Neonazi-Konzert „In Bewegung“Hass, Hetze und eine Kinderhüpfburg
Die NPD rief, und Hunderte Neonazis kamen zum Rechtsrock-Konzert „In Bewegung“ in Sondershausen. Was die Organisatoren als Familienfest verkaufen, ist ein Hass-Konzert, das Geld in die Kassen der extremen Rechten spülen soll.

Man trifft sich diesmal im Industriegebiet. Rund 300 Rechtsextreme haben sich am Sonnabend auf dem umzäunten Platz im Norden von Sondershausen eingefunden. Sie sitzen auf Bierbänken in der Sonne. Auf der Bühne verbreiten Redner und Rechtsrockbands im Wechsel Hass und Hetze. Auf der anderen Seite des Platzes ist eine kleine Kinderhüpfburg aufgebaut. Aus mehreren Bundesländern sind heute Neonazis angereist. Es ist die schon die vierte größere Neonazi-Open-Air-Veranstaltung in Thüringen in diesem Jahr.

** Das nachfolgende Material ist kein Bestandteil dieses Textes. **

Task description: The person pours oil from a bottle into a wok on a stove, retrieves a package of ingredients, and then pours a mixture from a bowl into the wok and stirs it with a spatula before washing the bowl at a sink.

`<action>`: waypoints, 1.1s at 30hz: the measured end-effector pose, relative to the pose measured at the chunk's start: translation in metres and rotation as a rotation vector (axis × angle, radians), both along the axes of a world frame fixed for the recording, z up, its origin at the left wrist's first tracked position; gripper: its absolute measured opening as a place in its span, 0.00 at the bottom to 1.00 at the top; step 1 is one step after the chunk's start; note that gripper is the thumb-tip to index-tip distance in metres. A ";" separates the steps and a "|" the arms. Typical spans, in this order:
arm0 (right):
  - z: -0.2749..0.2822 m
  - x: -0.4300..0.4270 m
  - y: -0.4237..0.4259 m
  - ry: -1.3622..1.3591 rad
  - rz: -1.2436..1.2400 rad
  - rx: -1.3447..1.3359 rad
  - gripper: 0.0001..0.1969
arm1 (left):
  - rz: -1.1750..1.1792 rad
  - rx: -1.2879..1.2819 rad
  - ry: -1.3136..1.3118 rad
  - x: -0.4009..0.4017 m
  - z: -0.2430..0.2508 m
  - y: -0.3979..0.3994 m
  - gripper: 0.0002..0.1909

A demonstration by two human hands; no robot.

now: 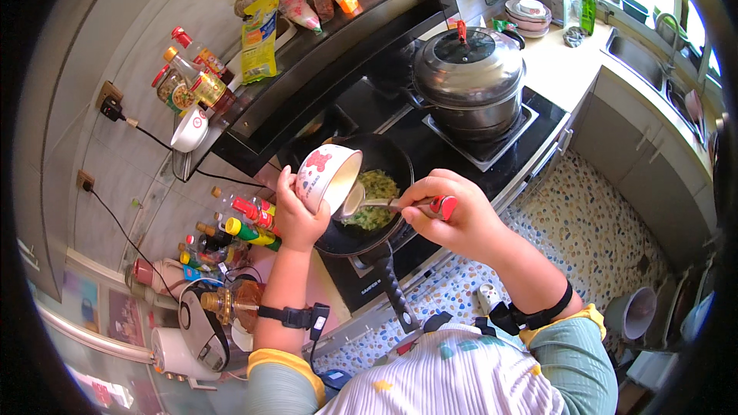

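My left hand [304, 216] grips a white bowl [328, 176] with a red bear print, tilted over a black frying pan [398, 167]. In my right hand [447, 213] is a spoon [377, 203] with a red-ended handle. Its head lies just beside the bowl's lower rim, above the pan; whether they touch I cannot tell. Yellow-green batter-like food [377, 184] covers part of the pan's bottom. The pan sits on the near side of a black gas stove [375, 105], its black handle [395, 294] pointing towards me.
A lidded steel steamer pot [470, 80] stands on the other burner. Several sauce bottles [253, 233] crowd the left counter. Seasoning bottles [199, 78] and a small white bowl [190, 129] line the shelf behind. To the right are stacked dishes [527, 17] and a sink [637, 60].
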State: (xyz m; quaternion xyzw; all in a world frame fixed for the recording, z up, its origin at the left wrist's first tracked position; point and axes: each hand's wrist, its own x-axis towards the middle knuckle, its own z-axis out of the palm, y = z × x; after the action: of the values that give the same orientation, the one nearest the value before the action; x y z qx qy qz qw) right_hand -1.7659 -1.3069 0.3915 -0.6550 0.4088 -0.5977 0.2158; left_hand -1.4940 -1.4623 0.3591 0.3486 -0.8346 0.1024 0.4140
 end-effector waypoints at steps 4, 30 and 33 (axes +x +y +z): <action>-0.002 0.010 0.006 0.023 0.028 0.035 0.07 | -0.010 0.024 0.091 -0.008 -0.015 -0.005 0.42; -0.006 0.030 0.040 0.184 -0.186 0.079 0.07 | 0.049 -0.020 0.107 0.026 -0.022 0.001 0.42; -0.006 0.032 0.040 0.186 -0.174 0.068 0.07 | 0.053 -0.047 0.121 0.028 -0.019 0.002 0.42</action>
State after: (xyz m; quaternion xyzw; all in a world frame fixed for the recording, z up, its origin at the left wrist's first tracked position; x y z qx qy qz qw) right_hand -1.7337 -1.2665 0.3858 -0.6620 0.5025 -0.5365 0.1463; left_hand -1.4663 -1.4604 0.3406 0.3665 -0.7958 0.1116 0.4690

Draußen kontrolliert die Polizei Neonazis auf verbotene Symbole. Waffen und Alkohol sind auf dem Platz verboten. Wer sich NS-verherrlichende Tattoos abklebt, darf passieren. Eine Gruppe junger Neonazis aus Sachsen-Anhalt verlässt die Polizeikontrollen. Kurz vor dem Einlass beschimpfen sie Journalisten, die das Geschehen fotografieren. Die Kontrollen wirken grotesk: Draußen müssen Besucher ihre T-Shirts mit dem Schriftzug „HKNKRZ“ für „Hakenkreuz“ abkleben. Drinnen werden diese T-Shirts verkauft, und Besucher laufen mit den frisch erworbenen Oberteilen herum.